As the World Health Organisation has stated, nuclear weapons pose the greatest immediate threat to human health and welfare. The elimination of nuclear weapons is the only way to put an end to this preventable and intolerable threat.
As member and observer states prepare to meet in Vienna for the 1st Meeting of States Parties, we call for prompt and universal ratification and implementation of the Treaty on the Prohibition of Nuclear Weapons.
• International Council of Nurses (ICN) is the international federation of nursing organizations representing national nurses’ associations in 130 countries.
• International Federation of Medical Student Associations (IFMSA) envisions a world in which medical students unite for global health and are equipped with the knowledge, skills and values to take on health leadership roles locally and globally. Founded in 1951, it is one of the world’s oldest and largest student-run organizations. It represents, connects and engages a network of 1.3 million medical students from 145 national member organizations in 134 countries.
• International Physicians for the Prevention of Nuclear War (IPPNW) is a federation of health professional organizations in 55 countries dedicated to the eradication of nuclear weapons IPPNW received the Nobel Peace Prize in 1985, and founded the International Campaign to Abolish Nuclear Weapons (ICAN), which received the Nobel Peace Prize in 2017.

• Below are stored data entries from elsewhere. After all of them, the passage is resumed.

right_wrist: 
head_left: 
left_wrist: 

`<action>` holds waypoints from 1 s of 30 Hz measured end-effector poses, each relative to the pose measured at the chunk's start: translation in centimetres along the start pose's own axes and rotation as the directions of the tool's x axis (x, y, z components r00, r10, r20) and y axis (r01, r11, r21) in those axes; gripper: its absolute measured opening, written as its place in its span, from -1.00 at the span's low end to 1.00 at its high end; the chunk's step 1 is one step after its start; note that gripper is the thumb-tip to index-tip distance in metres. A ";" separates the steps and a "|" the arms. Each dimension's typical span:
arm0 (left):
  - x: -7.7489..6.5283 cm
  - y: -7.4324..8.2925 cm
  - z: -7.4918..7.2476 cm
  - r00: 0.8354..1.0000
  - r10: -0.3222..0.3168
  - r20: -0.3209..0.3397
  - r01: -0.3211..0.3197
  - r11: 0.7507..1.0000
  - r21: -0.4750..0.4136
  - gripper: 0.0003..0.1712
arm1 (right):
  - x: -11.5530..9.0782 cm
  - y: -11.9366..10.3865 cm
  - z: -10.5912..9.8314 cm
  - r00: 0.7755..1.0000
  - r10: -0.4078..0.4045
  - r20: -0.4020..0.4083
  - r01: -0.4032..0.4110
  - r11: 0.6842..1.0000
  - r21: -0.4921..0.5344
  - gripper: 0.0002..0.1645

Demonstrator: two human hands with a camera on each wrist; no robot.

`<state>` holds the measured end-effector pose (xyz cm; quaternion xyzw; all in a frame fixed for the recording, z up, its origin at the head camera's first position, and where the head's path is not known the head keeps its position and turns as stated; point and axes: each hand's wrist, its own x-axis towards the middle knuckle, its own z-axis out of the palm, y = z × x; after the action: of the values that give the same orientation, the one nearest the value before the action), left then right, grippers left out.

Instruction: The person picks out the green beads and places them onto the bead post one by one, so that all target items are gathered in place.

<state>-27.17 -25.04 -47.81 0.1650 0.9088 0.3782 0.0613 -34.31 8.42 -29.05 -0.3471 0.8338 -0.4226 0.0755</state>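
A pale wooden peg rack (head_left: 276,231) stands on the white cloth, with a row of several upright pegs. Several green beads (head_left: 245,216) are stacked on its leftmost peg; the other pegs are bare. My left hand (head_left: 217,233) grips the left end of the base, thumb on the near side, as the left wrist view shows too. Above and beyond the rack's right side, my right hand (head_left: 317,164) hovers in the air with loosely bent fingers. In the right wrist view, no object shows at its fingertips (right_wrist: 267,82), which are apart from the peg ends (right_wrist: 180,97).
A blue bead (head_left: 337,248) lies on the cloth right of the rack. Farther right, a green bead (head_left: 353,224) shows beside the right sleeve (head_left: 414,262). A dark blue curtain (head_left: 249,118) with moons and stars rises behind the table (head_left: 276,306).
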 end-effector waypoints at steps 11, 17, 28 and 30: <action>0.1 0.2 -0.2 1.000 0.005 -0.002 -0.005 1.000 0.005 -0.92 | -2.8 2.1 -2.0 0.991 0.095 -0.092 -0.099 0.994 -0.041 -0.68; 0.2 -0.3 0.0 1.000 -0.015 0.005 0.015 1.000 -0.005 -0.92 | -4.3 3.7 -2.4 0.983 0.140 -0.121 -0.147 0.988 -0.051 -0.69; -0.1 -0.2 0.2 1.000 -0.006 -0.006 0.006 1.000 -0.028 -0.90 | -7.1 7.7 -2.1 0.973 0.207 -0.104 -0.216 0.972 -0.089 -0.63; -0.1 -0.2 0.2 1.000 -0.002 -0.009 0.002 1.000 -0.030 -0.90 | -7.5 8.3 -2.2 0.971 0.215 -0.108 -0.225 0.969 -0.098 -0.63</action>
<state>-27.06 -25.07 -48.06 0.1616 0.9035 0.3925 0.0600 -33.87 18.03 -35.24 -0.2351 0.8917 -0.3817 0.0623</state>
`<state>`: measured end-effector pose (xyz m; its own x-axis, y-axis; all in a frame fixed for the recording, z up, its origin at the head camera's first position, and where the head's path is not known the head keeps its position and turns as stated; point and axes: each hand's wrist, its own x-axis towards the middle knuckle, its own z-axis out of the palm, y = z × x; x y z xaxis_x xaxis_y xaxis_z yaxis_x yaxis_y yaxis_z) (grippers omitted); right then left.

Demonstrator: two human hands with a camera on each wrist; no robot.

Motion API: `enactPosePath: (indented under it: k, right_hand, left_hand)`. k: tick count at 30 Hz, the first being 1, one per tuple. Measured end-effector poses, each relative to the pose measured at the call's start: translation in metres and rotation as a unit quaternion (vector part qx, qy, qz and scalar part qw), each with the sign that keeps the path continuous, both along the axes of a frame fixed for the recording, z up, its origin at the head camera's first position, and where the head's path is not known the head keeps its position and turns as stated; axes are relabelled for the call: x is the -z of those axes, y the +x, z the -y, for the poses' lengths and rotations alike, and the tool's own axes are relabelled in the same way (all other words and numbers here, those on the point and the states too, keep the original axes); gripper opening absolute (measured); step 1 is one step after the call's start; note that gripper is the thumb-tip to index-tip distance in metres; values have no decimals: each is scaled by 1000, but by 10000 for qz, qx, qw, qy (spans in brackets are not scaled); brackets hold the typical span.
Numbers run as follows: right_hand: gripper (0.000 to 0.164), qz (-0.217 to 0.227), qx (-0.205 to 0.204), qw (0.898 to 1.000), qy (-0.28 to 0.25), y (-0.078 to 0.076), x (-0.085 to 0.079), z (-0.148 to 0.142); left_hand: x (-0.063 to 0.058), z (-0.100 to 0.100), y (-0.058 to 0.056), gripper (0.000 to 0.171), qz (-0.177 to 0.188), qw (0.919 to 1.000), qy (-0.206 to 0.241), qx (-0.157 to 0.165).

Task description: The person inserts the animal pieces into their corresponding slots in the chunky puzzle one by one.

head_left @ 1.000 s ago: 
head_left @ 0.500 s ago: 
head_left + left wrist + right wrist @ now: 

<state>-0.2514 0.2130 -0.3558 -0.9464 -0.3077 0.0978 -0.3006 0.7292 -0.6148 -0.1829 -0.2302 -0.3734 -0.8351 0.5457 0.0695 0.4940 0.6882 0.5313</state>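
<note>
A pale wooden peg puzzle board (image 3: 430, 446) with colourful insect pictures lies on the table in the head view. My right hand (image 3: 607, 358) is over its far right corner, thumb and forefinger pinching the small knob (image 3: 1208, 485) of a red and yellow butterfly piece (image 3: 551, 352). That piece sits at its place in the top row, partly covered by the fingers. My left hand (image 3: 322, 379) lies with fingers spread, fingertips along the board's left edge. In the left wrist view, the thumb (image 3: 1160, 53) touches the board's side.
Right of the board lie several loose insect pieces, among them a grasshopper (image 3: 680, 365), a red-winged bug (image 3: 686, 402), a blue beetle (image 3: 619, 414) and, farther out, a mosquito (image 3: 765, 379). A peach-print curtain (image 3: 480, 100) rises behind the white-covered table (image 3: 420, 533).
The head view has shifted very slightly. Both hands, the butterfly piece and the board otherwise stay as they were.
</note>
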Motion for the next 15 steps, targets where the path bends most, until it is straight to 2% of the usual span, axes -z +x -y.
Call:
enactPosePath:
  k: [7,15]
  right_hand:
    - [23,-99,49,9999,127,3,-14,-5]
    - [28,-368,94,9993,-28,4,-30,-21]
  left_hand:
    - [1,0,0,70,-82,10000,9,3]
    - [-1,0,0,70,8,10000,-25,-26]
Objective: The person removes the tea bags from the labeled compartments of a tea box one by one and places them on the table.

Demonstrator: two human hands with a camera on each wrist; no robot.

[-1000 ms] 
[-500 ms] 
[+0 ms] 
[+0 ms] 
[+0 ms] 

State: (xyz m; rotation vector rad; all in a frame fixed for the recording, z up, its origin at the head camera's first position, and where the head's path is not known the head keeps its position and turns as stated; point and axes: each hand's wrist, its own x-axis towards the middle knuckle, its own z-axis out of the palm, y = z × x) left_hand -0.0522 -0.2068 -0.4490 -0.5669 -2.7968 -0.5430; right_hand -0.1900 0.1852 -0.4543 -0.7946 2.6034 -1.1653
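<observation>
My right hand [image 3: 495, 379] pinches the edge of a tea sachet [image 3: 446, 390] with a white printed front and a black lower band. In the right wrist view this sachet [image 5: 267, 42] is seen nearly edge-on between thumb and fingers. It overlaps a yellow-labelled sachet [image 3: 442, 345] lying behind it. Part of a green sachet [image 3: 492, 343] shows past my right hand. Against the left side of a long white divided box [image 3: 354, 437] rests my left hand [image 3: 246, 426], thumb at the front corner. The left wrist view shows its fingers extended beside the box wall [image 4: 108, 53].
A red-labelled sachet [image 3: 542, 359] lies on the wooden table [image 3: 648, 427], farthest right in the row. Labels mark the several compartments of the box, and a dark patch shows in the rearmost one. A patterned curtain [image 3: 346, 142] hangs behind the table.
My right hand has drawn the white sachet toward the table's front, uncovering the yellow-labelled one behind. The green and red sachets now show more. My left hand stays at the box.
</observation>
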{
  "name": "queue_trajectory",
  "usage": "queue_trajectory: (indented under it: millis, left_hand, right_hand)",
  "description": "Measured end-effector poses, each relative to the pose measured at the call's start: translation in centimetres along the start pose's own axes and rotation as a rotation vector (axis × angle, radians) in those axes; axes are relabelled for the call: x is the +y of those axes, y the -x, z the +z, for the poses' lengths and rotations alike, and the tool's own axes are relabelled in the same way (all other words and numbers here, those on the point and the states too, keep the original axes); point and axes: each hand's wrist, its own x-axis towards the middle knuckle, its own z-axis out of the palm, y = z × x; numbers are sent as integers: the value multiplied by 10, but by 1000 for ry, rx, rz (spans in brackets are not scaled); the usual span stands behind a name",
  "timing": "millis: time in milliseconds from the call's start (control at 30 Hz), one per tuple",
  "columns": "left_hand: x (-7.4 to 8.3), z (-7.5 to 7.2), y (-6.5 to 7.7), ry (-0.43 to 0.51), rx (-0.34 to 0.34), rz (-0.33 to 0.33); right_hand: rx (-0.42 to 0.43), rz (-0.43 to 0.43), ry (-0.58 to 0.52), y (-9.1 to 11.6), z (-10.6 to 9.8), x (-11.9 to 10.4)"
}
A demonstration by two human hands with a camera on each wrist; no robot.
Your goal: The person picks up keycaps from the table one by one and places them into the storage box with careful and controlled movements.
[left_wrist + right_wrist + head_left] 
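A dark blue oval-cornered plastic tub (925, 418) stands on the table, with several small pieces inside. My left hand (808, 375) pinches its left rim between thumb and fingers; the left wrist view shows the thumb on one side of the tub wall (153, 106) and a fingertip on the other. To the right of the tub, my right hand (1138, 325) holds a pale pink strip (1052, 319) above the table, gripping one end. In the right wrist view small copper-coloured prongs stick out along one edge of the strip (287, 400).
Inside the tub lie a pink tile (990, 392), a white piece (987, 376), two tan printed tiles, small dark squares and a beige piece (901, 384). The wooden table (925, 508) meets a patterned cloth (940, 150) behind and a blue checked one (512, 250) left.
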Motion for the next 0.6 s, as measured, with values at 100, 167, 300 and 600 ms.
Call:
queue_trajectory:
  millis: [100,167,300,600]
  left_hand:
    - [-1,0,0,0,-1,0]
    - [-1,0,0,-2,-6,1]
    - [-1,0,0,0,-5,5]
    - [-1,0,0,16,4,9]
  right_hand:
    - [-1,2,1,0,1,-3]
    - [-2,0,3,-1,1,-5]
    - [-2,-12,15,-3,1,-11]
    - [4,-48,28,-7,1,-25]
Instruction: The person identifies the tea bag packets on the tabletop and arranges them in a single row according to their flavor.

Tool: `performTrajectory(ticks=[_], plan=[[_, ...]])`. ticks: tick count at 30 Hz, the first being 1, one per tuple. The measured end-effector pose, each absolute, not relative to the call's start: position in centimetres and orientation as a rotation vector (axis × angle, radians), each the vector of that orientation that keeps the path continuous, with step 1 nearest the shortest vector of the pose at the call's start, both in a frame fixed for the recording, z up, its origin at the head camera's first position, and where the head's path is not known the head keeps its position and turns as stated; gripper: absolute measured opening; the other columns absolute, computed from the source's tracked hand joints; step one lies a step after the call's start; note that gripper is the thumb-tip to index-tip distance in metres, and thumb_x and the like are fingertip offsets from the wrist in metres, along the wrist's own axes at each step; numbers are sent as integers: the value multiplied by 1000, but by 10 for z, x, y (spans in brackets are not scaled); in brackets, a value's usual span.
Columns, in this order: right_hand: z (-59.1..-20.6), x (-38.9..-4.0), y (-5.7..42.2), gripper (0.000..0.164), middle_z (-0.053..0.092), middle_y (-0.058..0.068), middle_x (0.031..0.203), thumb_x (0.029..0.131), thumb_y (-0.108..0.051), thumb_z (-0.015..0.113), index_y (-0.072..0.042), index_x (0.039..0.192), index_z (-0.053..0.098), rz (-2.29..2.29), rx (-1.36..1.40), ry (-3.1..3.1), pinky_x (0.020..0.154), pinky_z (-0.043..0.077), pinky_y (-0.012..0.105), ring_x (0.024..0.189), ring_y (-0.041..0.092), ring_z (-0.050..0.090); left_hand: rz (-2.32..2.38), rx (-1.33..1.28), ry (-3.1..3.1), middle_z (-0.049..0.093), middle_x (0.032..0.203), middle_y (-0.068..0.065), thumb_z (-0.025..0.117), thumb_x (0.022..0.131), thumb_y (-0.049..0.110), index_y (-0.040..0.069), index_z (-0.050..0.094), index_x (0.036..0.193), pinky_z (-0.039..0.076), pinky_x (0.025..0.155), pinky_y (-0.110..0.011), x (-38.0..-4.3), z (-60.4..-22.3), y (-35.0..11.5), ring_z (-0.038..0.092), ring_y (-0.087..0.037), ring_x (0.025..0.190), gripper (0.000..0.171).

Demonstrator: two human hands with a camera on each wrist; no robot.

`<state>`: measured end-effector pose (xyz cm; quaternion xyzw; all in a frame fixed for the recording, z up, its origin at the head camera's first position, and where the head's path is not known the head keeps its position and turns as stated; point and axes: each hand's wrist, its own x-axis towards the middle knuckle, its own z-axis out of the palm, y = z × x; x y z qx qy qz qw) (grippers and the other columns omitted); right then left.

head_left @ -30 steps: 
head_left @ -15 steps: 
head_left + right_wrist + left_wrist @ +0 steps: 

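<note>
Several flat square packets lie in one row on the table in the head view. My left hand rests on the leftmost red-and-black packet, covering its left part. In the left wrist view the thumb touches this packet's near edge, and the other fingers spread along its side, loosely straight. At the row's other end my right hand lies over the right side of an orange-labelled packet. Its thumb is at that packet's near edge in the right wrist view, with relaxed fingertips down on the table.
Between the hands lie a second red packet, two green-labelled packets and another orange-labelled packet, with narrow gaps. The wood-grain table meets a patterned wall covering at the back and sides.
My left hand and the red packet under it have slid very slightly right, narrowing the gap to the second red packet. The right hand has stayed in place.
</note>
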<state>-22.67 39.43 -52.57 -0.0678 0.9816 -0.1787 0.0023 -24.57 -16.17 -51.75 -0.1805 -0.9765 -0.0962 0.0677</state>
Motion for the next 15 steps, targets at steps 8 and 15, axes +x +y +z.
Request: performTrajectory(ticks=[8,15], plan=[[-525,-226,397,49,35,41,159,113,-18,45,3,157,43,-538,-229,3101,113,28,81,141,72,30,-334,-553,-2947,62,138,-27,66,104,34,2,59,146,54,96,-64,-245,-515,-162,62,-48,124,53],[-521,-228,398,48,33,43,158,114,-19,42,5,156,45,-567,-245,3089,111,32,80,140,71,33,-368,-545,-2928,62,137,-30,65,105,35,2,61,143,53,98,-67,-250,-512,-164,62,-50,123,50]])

• World Federation of Public Health Associations (WFPHA) is an international federation of 130 national and regional public health associations, representing 5 million public health professionals worldwide. WFPHA is the only worldwide professional society representing and serving the broad field of public health internationally.
• World Medical Association (WMA) is an international organization representing physicians, with 115 national member organizations and thousands of associate members worldwide.